#### EXERCISE REQUIREMENTS
Each line of the material must be reproduced exactly; pictures stay out.

#### STORED DATA
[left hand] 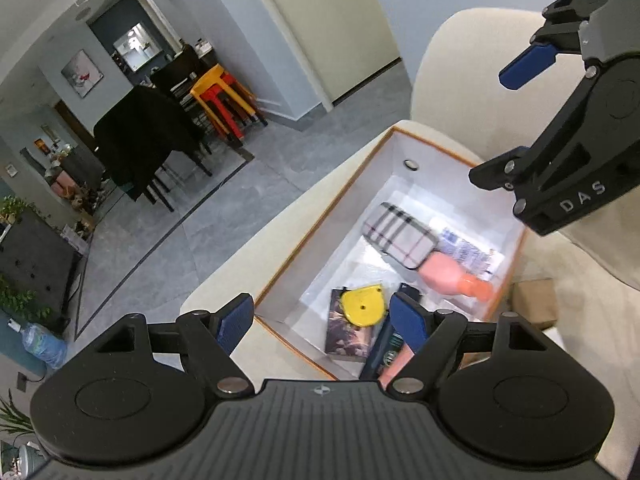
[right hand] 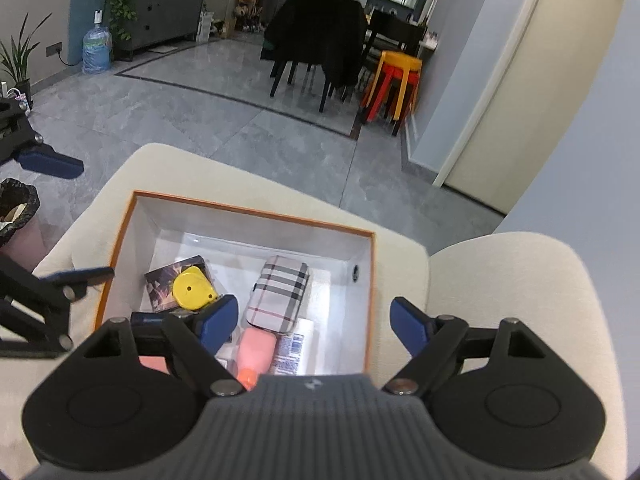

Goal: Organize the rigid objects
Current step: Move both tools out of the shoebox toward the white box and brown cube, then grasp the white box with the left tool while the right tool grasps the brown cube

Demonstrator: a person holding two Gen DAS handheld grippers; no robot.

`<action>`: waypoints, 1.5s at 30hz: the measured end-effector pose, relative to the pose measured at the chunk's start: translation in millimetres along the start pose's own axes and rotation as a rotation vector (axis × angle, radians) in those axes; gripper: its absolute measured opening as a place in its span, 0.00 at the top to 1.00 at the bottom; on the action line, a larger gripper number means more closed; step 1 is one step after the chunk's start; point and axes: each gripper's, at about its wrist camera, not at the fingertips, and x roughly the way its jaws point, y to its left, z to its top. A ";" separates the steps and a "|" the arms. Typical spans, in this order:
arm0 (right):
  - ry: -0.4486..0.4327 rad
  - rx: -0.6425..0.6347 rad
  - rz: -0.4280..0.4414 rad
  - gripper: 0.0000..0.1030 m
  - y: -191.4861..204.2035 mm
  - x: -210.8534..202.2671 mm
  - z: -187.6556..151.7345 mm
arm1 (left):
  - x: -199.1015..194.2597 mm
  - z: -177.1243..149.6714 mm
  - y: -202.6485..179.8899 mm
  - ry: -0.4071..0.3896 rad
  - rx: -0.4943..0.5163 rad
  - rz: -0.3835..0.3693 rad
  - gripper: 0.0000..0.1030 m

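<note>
While both hang over the box (right hand: pixel 248 211), left gripper (left hand: pixel 324 320) and right gripper (right hand: pixel 314 320) spread their jaws wide, holding nothing.

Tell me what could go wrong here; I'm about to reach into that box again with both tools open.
1. The box sits on a soft cushion; pressing its rim could tip it.
2. Items overlap: the plaid case lies on the pink bottle, and the yellow tape measure rests on a booklet. Grabbing one may drag another.
3. The left tool and right tool both hover over the box and could collide.
</note>
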 end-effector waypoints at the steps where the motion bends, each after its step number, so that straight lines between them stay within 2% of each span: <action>1: -0.003 -0.006 -0.003 0.19 -0.1 -6.1 -2.9 | -4.4 -4.2 -2.8 -0.004 0.013 0.001 0.11; 4: -0.002 -0.024 -0.021 0.19 -1.2 -20.3 -15.9 | -15.2 -10.7 -11.9 -0.024 0.034 0.014 0.11; 8: 0.001 -0.017 -0.020 0.19 -1.4 -37.3 -36.5 | -24.9 -26.6 -22.6 -0.040 0.019 -0.022 0.11; 13: 0.018 -0.020 -0.012 0.19 3.7 -47.2 -66.1 | -27.9 -45.4 -39.4 -0.036 0.044 -0.027 0.10; 17: 0.042 -0.024 0.001 0.19 8.9 -45.1 -89.9 | -23.5 -60.7 -50.2 -0.034 0.045 -0.058 0.10; 23: 0.097 -0.016 0.014 0.19 11.8 -28.2 -123.6 | -9.9 -78.5 -76.9 -0.030 0.108 -0.123 0.10; 27: 0.140 -0.010 0.022 0.19 11.4 -9.5 -140.4 | 0.6 -90.5 -91.3 -0.050 0.121 -0.200 0.11; 36: 0.191 -0.003 0.068 0.19 14.7 29.9 -162.7 | 27.9 -110.1 -130.5 -0.082 0.285 -0.320 0.10; 45: 0.238 -0.012 0.136 0.19 14.3 69.6 -177.2 | 68.8 -125.5 -158.4 -0.057 0.519 -0.347 0.11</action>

#### OUTPUT
[left hand] 
[right hand] 

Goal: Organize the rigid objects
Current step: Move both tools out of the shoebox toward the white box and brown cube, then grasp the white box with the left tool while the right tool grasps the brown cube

Demonstrator: a person holding two Gen DAS handheld grippers; no robot.

`<action>`: waypoints, 1.5s at 30hz: the measured end-effector pose, relative to the pose measured at the chunk's start: translation in millimetres along the start pose's own axes and rotation as a rotation vector (axis × angle, radians) in those axes; gripper: its absolute measured opening as a place in its span, 0.00 at the top to 1.00 at the bottom; on the action line, a larger gripper number means more closed; step 1 is one step after the chunk's start; point and axes: each gripper's, at about its wrist camera, not at the fingertips, and x roughly the way its jaws point, y to its left, z to its top. A ";" separates the steps and a "|" the arms. Typical spans, in this order:
arm0 (right):
  - ry: -0.4486..0.4327 rad
  - rx: -0.6425..0.6347 rad
  - rz: -0.4280..0.4414 rad
  - gripper: 0.0000..0.1030 m
  - y: -191.4861..204.2035 mm
  - x: -210.8534..202.2671 mm
  - z: -187.6556..151.7345 mm
arm1 (left):
  - x: -199.1015..194.2597 mm
  - z: -177.1243..149.6714 mm
  - y: -202.6485..179.8899 mm
  - ry: -0.4071..0.3896 rad
  - rx: -0.4943..0.5163 rad
  - rz: -0.3835..0.3693 rad
  - gripper: 0.0000..0.1030 m

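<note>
While both hang over the box (right hand: pixel 248 211), left gripper (left hand: pixel 324 320) and right gripper (right hand: pixel 314 320) spread their jaws wide, holding nothing.

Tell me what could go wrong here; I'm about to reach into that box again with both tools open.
1. The box sits on a soft cushion; pressing its rim could tip it.
2. Items overlap: the plaid case lies on the pink bottle, and the yellow tape measure rests on a booklet. Grabbing one may drag another.
3. The left tool and right tool both hover over the box and could collide.
</note>
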 end-effector waypoints at the steps where the motion bends, each after its step number, so that straight lines between them stay within 2% of each span: <action>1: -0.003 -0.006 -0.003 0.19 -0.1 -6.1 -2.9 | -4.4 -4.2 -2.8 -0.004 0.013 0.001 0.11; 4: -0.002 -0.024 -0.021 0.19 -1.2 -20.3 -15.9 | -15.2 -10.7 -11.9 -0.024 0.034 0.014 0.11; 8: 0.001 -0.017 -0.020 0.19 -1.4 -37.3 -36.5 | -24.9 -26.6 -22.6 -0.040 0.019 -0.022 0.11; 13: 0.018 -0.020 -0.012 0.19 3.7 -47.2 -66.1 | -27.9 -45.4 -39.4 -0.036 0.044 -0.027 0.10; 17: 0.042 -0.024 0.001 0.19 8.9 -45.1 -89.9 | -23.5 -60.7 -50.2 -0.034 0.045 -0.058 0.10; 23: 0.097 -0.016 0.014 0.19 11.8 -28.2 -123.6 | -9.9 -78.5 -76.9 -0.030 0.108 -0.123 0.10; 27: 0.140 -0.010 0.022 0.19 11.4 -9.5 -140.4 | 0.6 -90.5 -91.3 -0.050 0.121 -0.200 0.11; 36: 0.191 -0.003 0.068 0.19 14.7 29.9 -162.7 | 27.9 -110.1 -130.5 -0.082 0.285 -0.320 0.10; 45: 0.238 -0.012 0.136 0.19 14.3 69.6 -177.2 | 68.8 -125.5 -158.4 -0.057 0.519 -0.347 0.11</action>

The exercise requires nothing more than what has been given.